For the last 15 years I worked strictly in surgical departments where I was directly responsible for obtaining insurance authorizations for what were quite often life saving surgeries. What has to be done in the managed care format is that you provide diagnostic proof (medical records etc. that include the numeric codes of the diagnosis - called ICD9/ICD10 codes that you can look up yourself if you're very bored) along with detailed written requests for the procedures the surgeon intends to perform (CPT codes - printed books that must be purchased). The insurance company will then decide whether to authorize or deny the procedure. Even if the case is authorized, the company will review the surgical report to determine just how much they'll pay after the fact. Should an unanticipated emergency arise during the course of the operation the telephone number of the company is provided to the charge nurse so the company can be advised of further costs. I've seen payments for entire procedures denied because a doctor made a previously unplanned repair when no proof of a call could be found. One of my co-workers knew a nurse at a large insurance company who received annual bonuses depending on the percentage of cases of which she'd successfully denied payment. People in the US would be surprised to learn just how much their care is managed and even determined by medical insurance companies.
The other half of my responsibilities those last years was that I was also tasked with determining the hospital charges and billing for equipment and supplies used for the individual procedures. Since by then I was employed in the very high tech environment of interventional radiology the price of most of the items kept in stock would raise the eyebrows of the CEO of Tiffany's. The general rule of thumb for billing the procedures was that we'd multiply the cost of the items to 400% for patients who had private insurance and 250% for those on Medicare. The hospital then had further contractual arrangements with the insurance companies that were beyond my pay level. Patients with no insurance who were ambulatory could meet with hospital representatives who would arrange sliding scale agreements depending on income. Patients without insurance who arrived by ambulance were treated and cared for until they were able to leave or placement was found. Hospitals aren't cruel places but that doesn't mean they don't have associated collection agencies either. Those places aren't nice at all.

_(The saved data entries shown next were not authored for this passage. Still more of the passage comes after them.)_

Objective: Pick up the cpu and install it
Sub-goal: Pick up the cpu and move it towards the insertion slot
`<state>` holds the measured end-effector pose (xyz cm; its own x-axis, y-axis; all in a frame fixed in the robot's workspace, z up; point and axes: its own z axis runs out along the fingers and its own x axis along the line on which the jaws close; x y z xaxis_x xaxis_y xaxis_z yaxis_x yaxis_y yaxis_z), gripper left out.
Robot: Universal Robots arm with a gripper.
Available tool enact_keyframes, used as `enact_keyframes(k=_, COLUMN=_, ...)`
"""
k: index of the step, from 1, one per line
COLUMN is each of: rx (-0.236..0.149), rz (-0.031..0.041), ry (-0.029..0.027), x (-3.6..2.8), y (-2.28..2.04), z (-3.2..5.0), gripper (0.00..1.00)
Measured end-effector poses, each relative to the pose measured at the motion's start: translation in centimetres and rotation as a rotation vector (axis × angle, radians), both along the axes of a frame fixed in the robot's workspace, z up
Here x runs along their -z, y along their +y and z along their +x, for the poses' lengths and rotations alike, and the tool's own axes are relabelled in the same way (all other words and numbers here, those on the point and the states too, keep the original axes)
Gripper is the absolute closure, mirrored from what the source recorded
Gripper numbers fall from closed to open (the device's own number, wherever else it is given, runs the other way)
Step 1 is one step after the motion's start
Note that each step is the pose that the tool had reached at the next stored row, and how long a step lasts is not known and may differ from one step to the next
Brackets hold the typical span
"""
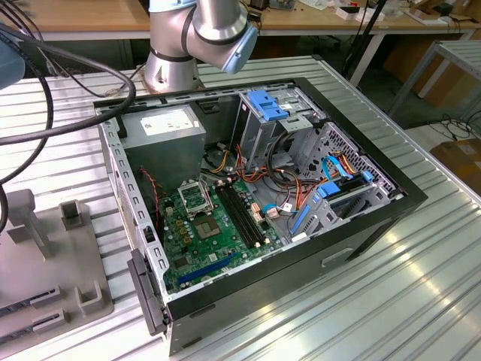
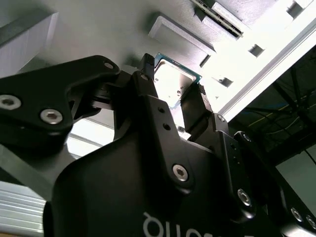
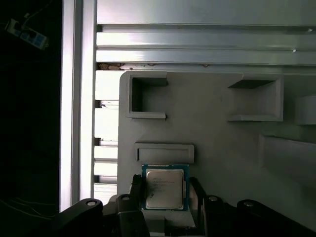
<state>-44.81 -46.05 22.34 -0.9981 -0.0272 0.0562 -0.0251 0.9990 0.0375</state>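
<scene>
The cpu (image 3: 164,188), a small square chip with a silver-grey top and a green rim, sits between my gripper's (image 3: 166,193) two black fingers over a grey fixture tray (image 3: 217,133). In the second wrist view the cpu (image 2: 171,79) is seen from below the fingers, and the gripper (image 2: 173,85) has one fingertip against each of two opposite edges, shut on it. I cannot tell whether the chip rests on the tray or hangs just above it. In the exterior view the green motherboard (image 1: 218,237) lies inside the open computer case, with its black-framed socket (image 1: 194,197) uncovered.
The black case (image 1: 361,226) holds a power supply (image 1: 165,128), blue drive brackets (image 1: 267,105), memory slots (image 1: 242,214) and cable bundles. The grey tray (image 1: 45,263) with raised blocks lies at the exterior view's left on a ribbed metal table (image 1: 421,301). Thick black cables (image 1: 68,90) hang over it.
</scene>
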Motion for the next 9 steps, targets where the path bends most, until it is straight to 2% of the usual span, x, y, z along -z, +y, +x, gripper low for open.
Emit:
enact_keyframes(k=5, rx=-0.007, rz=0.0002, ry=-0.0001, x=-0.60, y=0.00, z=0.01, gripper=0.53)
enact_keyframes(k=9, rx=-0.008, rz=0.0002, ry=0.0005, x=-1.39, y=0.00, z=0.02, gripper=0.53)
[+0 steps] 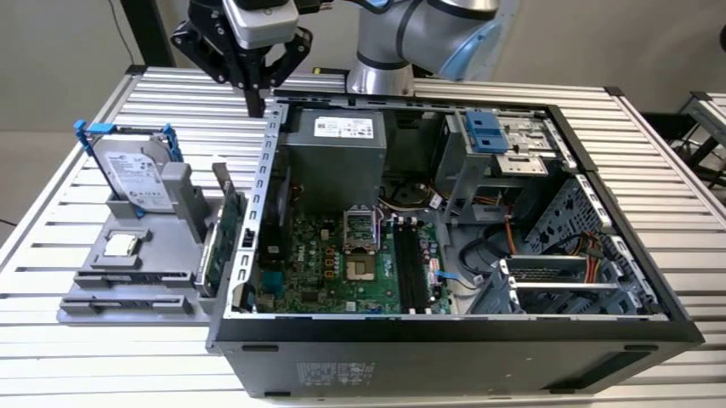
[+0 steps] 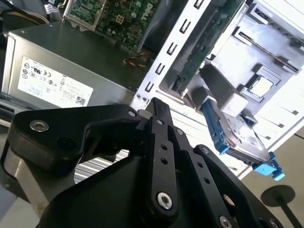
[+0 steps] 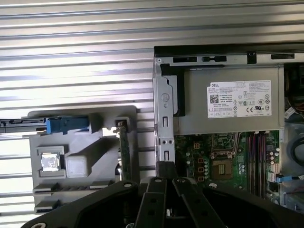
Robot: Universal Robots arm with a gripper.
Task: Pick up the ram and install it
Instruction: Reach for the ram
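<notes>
- Fingers [image 1: 258,100] were pressed together w/ nothing between them, tips down over the far left corner of the PC case [image 1: 454,340], just outside its left wall.
- Ram [image 1: 131,277] lay flat, as far as could be told, in a holder at the near end of the grey fixture [image 1: 80,310] on the left of the bench [image 1: 68,357], well apart from the fingers.
- Risk: fingers closed like that would press or knock the stick, not straddle it.
- Risk: hard drive [image 1: 134,174] and upright expansion card [image 1: 229,225] stood between fingers and ram, so a low pass could clip either.
- Risk: the card was green too, so a wrong pick was possible.
- Risk: a thin stick held slightly tilted could miss the black mobo slots [image 1: 406,268] and jam or stress the board.
</notes>
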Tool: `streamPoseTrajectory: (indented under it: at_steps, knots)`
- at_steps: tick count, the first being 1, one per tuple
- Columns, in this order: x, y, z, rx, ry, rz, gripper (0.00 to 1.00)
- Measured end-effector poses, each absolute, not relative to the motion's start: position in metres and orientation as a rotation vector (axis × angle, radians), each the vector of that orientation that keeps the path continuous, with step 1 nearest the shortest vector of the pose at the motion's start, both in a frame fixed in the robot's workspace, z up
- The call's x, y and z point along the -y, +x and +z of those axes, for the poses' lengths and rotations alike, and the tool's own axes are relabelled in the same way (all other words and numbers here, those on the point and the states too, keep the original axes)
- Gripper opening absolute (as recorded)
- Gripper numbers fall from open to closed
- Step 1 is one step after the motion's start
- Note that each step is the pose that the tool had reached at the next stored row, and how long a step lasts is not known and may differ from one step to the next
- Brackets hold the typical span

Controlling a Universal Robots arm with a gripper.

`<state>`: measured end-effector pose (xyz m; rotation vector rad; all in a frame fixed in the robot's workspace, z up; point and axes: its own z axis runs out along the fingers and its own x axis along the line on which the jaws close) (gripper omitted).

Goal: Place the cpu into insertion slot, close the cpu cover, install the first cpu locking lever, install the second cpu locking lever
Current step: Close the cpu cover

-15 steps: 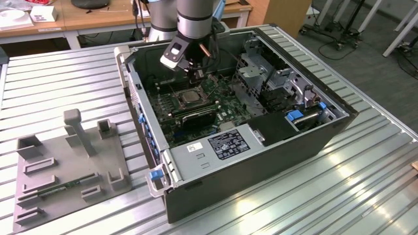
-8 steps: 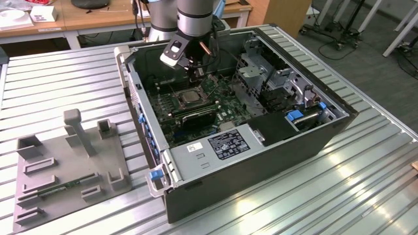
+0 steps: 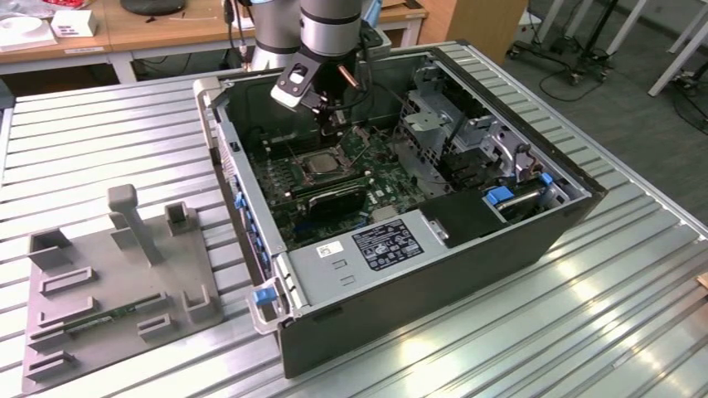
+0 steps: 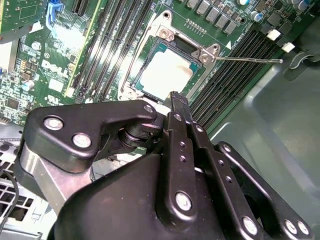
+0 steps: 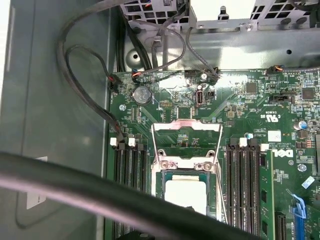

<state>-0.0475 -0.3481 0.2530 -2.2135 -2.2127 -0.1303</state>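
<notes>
**CPU seated; cover and levers not done**

Ribbed metal table [image 3: 619, 315] is carrying the open black-and-silver tower computer case [image 3: 498, 249], with the green circuit board [image 5: 260, 100] lying on its floor. Black 2-finger gripper [image 4: 174, 100] is hovering low over the board, fingers pressed together and pinching nothing, tip just beside the socket's edge. Square dark metal-rimmed insertion slot [image 4: 181, 44] is holding the small flat square cpu with the pale silvery face [image 5: 186, 194], which is lying flat in it, so step 1 of 4 is looking done. Thin silver-grey metal cpu cover [image 5: 186, 125] is looking swung back off the chip, board showing through its window, so I'm reading it as not closed. 1 thin wire locking lever [image 4: 250, 59] is sticking out sideways and looking unlatched. 3 steps are remaining.
</notes>
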Motion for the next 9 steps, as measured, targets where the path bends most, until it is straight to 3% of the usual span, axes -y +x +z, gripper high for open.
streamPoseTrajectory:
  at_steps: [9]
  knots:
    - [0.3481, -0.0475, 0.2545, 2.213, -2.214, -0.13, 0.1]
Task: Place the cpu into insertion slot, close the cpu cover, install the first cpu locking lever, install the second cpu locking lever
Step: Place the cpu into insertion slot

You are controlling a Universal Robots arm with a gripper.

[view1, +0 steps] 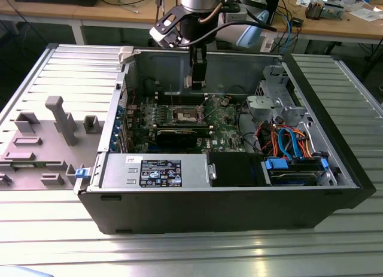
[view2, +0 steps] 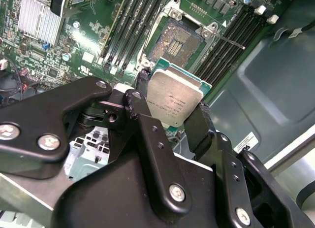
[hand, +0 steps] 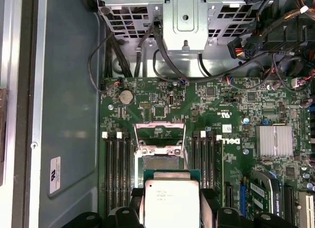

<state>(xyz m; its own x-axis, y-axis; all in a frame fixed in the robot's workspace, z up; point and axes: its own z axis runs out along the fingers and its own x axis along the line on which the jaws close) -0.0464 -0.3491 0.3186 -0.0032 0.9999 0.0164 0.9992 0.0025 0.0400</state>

I've never talked much here about what I was doing when I worked full time so I hope some of you have found this at least a little bit interesting. Access to medical treatment in the US has been an ongoing argument for a very long time that I feel could be best settled by offering everyone Medicare. I'm not convinced Obamacare is the best option for Americans but it's certainly better than the nothing some people have planned. Of course, I also think people should be allowed to retire earlier to make room for younger workers..
Please don't get me started about deductibles and co-pays.